_INSTRUCTIONS TO FOLLOW_:
The data below holds a line containing "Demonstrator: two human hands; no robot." and a line containing "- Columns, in"; please quote exactly those two lines and every line between them, and nothing else.

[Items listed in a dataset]
::::
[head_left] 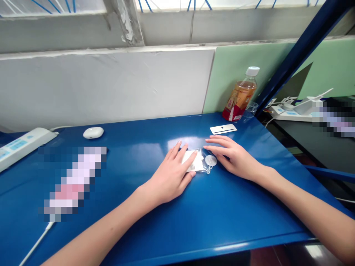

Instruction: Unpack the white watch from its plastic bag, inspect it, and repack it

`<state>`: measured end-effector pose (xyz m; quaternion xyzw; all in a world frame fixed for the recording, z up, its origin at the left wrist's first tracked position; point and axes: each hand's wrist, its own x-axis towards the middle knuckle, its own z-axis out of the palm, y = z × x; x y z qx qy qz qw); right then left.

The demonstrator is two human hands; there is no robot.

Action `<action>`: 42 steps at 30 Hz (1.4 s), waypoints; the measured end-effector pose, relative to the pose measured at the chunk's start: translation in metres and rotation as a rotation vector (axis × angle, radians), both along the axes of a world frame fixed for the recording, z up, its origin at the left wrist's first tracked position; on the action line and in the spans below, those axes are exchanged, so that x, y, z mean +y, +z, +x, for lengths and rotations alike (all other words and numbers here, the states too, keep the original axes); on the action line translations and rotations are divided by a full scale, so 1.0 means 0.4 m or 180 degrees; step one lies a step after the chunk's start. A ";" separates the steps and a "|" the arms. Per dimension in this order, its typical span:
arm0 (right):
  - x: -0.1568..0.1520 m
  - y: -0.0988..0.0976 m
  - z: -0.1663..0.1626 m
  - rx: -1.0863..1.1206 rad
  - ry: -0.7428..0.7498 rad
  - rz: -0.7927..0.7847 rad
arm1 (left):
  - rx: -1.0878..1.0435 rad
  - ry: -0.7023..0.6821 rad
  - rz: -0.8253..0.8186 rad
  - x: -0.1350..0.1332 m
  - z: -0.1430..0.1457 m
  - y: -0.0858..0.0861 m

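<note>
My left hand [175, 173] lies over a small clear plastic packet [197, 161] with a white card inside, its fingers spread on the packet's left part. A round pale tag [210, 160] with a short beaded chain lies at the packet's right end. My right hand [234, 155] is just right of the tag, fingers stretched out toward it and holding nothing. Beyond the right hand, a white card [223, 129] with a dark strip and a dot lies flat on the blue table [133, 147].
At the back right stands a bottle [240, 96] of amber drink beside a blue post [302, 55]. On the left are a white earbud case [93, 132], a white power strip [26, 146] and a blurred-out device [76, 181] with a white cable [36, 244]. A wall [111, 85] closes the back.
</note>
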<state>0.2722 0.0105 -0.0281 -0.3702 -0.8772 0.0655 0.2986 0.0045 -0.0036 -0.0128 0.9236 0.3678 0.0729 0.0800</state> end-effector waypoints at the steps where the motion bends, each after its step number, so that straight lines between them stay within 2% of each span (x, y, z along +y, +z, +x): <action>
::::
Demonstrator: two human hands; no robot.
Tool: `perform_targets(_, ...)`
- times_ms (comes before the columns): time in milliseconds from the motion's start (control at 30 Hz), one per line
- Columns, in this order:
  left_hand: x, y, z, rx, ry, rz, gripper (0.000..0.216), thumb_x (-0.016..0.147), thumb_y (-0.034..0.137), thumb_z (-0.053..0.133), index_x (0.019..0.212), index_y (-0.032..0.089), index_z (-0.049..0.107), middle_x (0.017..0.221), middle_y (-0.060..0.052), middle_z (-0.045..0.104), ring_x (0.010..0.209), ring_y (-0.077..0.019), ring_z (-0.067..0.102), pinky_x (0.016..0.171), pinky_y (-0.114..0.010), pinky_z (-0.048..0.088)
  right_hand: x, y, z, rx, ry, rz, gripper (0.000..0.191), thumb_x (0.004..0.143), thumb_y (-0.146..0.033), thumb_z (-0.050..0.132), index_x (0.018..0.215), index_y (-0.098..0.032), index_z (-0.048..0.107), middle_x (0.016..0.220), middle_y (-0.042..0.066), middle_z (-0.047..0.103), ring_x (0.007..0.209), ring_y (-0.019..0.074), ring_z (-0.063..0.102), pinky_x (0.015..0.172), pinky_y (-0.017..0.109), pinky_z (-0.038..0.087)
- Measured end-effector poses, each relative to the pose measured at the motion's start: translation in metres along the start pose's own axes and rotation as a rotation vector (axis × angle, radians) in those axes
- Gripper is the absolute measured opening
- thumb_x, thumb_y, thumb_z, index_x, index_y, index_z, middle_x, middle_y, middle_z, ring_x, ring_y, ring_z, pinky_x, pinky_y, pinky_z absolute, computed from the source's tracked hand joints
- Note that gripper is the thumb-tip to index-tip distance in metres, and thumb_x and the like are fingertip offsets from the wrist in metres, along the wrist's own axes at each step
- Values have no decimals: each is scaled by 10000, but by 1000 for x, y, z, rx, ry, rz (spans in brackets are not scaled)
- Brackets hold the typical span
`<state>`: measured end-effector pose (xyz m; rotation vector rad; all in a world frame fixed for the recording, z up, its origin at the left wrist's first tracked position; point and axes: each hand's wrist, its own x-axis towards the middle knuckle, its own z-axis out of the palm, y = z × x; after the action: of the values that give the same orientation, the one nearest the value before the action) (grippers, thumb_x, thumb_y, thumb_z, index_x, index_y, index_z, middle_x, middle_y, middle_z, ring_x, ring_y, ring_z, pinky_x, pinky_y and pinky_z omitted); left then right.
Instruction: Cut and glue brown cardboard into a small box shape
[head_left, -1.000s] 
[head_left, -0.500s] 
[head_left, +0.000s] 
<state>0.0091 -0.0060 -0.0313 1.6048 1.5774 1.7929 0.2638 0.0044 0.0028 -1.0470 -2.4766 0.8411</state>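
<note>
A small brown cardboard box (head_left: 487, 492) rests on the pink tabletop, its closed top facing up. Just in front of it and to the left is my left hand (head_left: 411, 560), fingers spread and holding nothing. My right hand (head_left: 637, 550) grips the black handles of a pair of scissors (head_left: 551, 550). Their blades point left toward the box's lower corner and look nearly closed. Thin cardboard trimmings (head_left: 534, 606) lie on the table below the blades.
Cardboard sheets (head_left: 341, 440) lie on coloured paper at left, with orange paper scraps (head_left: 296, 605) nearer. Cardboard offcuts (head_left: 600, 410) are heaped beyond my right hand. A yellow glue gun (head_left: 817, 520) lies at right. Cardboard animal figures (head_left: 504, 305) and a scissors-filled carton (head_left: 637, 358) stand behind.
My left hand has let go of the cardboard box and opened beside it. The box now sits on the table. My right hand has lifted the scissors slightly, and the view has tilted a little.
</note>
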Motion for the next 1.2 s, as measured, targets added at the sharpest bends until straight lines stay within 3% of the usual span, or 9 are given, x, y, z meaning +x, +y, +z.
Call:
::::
_TASK ANSWER_:
Demonstrator: two human hands; no robot.
Tool: `perform_targets(_, ...)`
- times_ms (comes before the columns): time in milliseconds from the motion's start (control at 30 Hz), one per line
- Columns, in this order:

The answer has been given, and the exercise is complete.